En esos momentos sonó uno de los walkies que teníamos en la mochila. Cris corrió hacia las bicicletas para contestar, y el hombre aprovechó la interrupción para darse media vuelta y volver por donde había venido, pero antes, repitió:
—¡Marchaos de aquí cuantos antes, chiquillos!
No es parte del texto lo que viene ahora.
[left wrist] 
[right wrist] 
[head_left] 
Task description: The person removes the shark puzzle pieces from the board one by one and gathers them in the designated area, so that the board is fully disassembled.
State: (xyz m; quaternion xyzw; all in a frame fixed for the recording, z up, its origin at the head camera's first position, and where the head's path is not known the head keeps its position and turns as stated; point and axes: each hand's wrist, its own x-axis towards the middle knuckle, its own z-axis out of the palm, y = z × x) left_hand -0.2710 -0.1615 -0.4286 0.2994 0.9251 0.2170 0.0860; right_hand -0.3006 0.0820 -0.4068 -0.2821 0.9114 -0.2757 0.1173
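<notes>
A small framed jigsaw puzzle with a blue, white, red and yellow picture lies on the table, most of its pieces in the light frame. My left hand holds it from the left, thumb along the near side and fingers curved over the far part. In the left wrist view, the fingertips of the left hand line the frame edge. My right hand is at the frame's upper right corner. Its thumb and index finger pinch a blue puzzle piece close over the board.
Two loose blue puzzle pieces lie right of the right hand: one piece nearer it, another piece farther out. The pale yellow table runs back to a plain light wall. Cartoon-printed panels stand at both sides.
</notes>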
Marchaos de aquí y no olvidéis lo que os ha dicho el tío Lucas.
—¿El tío Lucas? —los tres nos miramos tan sorprendidos como divertidos, y llegamos a la misma conclusión—: ¡Ese tipo está loco!
Cuando colgó Cris, se acercó con una cara más relajada.
—¡Ya vienen! ¡Han tomado el camino que conduce directo hacia acá! —nos informó, y luego se rio—. Han preguntado cómo era la habitación que nos ha tocado.
—¿Les has dicho que no hay ni habitación ni monasterio?
—¿Para qué preocuparles antes de tiempo? Es mejor que vengan y lo vean con sus propios ojos.
—Mientras llegan —sugerí—, ¿por qué no exploramos un poco el monasterio?
—¡Vamos! —dijo Erika—. Trepemos por ahí, a ver si ahora no nos interrumpe nadie.
—Yo también me apunto —afirmó David.
—Pues yo prefiero esperar aquí tranquilamente —dijo Cris, que fue hacia las bicicletas.
Sin embargo, en aquel lugar se oía el viento, se movían las hojas, como en una novela que había leído el fin de semana, y empezó a sentirse demasiado sola. Sin pensarlo, al rato se puso en pie y gritó:
—¡Esperadme, que os acompaño! ¡Esperadme! —y al llegar hasta nosotros, preguntó—. ¿No os creeréis lo que nos acaba de contar el tipo ese que ha desaparecido?
—Pues …
«¡Piiiiiiiii iiiiiiiiii iiiiiiii iiiiiiiiiiiiiiii…!».
Antes de que le pudiésemos contestar, los cuatro nos llevamos las manos a los oídos instintivamente, y nuestras caras mostraron un gesto de desagrado y casi dolor.
—¡Huy! —grité, al tiempo que me rascaba el oído, como si se me hubiese metido agua, para evitar ese picor que me estaba dejando sordo.